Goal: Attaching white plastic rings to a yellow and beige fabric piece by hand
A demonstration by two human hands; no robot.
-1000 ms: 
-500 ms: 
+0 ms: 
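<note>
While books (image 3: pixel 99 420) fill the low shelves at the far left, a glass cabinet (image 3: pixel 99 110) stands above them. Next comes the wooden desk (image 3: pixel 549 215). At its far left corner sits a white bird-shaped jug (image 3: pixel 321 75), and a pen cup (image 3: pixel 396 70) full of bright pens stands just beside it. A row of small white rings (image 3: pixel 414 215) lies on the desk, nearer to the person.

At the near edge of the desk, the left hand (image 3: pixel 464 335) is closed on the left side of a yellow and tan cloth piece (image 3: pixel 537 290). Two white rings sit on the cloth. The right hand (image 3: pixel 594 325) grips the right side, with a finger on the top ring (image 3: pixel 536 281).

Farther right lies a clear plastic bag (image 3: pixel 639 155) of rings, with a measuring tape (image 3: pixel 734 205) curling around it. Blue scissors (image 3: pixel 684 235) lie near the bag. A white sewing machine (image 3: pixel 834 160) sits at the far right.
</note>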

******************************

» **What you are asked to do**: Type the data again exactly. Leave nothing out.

» **Output**:
Goal: Attaching white plastic rings to a yellow and beige fabric piece by hand
A demonstration by two human hands; no robot.
-1000 ms: 
-500 ms: 
+0 ms: 
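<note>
While books (image 3: pixel 99 420) fill the low shelves at the far left, a glass cabinet (image 3: pixel 99 110) stands above them. Next comes the wooden desk (image 3: pixel 549 215). At its far left corner sits a white bird-shaped jug (image 3: pixel 321 75), and a pen cup (image 3: pixel 396 70) full of bright pens stands just beside it. A row of small white rings (image 3: pixel 414 215) lies on the desk, nearer to the person.

At the near edge of the desk, the left hand (image 3: pixel 464 335) is closed on the left side of a yellow and tan cloth piece (image 3: pixel 537 290). Two white rings sit on the cloth. The right hand (image 3: pixel 594 325) grips the right side, with a finger on the top ring (image 3: pixel 536 281).

Farther right lies a clear plastic bag (image 3: pixel 639 155) of rings, with a measuring tape (image 3: pixel 734 205) curling around it. Blue scissors (image 3: pixel 684 235) lie near the bag. A white sewing machine (image 3: pixel 834 160) sits at the far right.
</note>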

This completes the answer to the exercise.